1. Find an activity-or preferably several-that you enjoy.
2. Make a commitment.  Plan regular workouts with a friend, join a gym, or take a class.
3. Keep your exercise gear packed and ready to go.  When you return from a workout, immediately repack your bag with clean exercise clothes.
4. Buy exercise videos or equipment (a standing bicycle, treadmill, rowing machine or weight set) if you prefer to exercise at home.
5. Start with something as simple as a regular 10 minute walk, and slowly build up.
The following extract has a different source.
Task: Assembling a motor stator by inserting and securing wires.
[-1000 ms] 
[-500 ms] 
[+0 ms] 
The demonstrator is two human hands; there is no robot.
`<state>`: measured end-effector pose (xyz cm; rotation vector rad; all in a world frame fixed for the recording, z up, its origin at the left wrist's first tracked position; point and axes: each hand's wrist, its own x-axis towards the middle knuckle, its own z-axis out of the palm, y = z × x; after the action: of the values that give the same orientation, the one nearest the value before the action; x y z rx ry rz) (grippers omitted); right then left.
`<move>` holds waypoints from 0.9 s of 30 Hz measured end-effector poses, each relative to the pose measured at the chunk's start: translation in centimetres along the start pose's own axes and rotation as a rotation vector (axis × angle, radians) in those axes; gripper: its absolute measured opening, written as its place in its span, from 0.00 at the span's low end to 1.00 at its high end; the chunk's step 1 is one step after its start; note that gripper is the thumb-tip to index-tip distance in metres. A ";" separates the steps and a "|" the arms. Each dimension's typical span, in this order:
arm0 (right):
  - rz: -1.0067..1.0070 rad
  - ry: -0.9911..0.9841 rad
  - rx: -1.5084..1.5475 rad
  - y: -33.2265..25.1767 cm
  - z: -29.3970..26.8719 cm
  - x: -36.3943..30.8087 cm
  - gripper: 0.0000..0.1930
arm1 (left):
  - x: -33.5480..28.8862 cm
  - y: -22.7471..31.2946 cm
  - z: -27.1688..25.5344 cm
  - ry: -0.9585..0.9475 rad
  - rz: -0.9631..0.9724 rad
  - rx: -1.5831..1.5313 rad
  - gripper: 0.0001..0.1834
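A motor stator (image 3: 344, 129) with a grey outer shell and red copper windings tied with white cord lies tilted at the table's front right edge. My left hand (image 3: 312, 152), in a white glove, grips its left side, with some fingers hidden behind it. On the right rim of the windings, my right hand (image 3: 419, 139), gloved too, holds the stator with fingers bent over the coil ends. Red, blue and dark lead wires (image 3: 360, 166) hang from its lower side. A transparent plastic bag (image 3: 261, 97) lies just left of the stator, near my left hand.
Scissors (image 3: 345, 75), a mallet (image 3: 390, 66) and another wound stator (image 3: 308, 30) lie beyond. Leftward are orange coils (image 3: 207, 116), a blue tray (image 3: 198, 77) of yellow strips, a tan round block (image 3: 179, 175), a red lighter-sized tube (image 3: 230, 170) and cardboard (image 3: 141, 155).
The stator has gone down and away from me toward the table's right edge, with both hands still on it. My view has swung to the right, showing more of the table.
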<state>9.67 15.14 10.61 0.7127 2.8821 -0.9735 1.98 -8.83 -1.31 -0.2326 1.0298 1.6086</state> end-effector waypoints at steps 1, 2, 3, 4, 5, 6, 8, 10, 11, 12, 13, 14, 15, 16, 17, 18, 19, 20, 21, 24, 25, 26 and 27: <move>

6. Establish a regular bedtime and do your best to obtain adequate sleep. Make it a top priority.  (Refer to track 6 for more information about the sleep-wake cycle and helping clients regulate it.)
7. Eat regular meals and a balanced diet.  Unless you’re taking MAOIs, you can make dietary changes gradually.  Cut back on sugar and caffeine first, and make other changes as you feel ready.
8. If you’re not used to taking medication, and your doctor prescribes it, set up a way to help you manage it.
9. If you self-medicate with alcohol or drugs, get treated for substance abuse or join a self-help program such as AA.